People there realize (again) that for George this war

is personal (oh, not like he’s fighting dying killing

not like his children are over there, two of the ones 

fighting dying killing, wearing pants the color of sand: 

not that kind of personal, no). They know for him it’s

like it was for Lyndon (though George is dumb, empty

of that other Texan’s agony): He wants to win, what

he says goes, he’s sticking to his guns. Actually, he’s

sticking to their guns, but still. People in South Africa

know this, and in Australia too. People know in Egypt

Argentina, Italy, India, Laos. You and I know this.

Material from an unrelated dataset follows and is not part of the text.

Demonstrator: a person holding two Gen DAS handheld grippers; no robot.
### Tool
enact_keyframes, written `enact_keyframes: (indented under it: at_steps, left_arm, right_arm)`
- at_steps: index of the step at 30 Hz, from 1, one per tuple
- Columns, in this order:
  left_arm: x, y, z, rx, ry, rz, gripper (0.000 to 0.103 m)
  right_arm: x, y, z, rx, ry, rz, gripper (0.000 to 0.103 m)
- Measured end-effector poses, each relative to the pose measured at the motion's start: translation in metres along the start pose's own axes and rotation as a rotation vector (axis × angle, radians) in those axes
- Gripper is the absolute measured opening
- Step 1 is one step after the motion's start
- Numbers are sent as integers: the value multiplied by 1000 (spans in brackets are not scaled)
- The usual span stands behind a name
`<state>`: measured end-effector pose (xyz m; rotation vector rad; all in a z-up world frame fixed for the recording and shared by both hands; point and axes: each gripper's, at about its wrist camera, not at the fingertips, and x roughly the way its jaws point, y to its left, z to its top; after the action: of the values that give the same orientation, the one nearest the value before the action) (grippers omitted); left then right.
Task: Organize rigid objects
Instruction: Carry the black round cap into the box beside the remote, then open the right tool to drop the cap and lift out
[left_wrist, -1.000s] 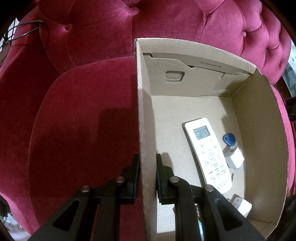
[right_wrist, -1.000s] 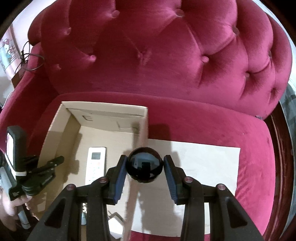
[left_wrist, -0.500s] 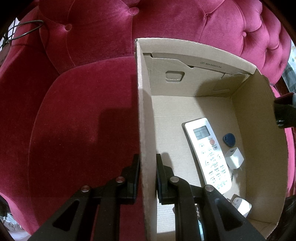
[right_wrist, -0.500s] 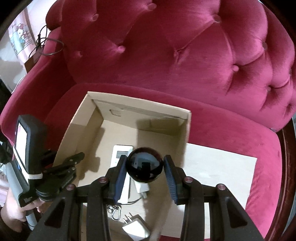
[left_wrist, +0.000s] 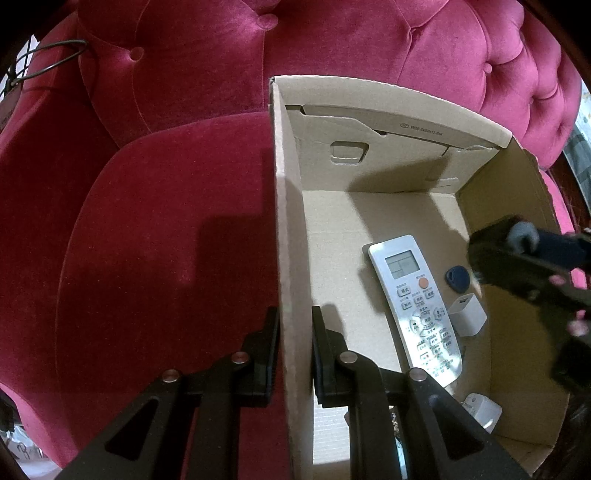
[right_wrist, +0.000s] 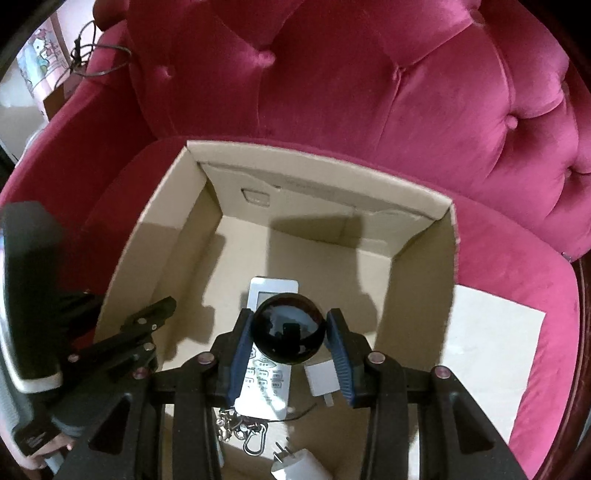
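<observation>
Left fingers (left_wrist: 293, 354) pinch box wall (left_wrist: 288, 236); right fingers (right_wrist: 290, 350) grip black ball (right_wrist: 289, 329) above box.

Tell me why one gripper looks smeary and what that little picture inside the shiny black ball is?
Left wrist view: the right gripper is smeared by motion blur, while the remote stays sharp. Right wrist view: the glossy black ball acts like a mirror, showing a small dark reflection; the box edges bend from fisheye distortion, and dark shadows fall on the box floor.
</observation>
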<state>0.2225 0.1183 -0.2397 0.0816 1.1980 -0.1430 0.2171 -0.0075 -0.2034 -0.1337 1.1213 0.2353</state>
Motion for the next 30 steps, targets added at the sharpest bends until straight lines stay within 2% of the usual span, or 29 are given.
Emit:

Why don’t people on NPR know this? They keep on 

asking the same questions – even though it’s obvious.

 

                        first published in Bridges, 2007

 

 

Vicente, talking

 

You believe I’m not so good, not good

as you, gringo boy, but you don’t know

anything, even in your own language

su lenguaje, su idioma – qué hard

sharp tongue of sound no one can love

in, no one can cry in. You don’t know

how to talk a baby to sleep, how to

make your mami smile, your papi

proud. No sabes, chico. You sure don’t

know why Aurelia won’t look at you

on the street, after school – but I do.

 

 

                from 4th Period English, published 2009

 

 

They say there's no evidence

 

Even urban, where you think they’d find it,

they say all is well: Small children eat

fistfuls of sand at the lake, as always. Clover

blossoms; crickets are loud in the supermarket

parking lot. Forsythia spreads yellow petals

over the steep banks of concrete freeways;

river water shines past the railroad switchyard.

Feral cats roam the alleys, fertile beyond any need

for proof. Pigeons still nest among iron struts

beneath the el, their eggs only sometimes falling

onto broken glass below. So maybe it’s not true

that babies now are born in novel shapes,

their chemistry surprising all the doctors.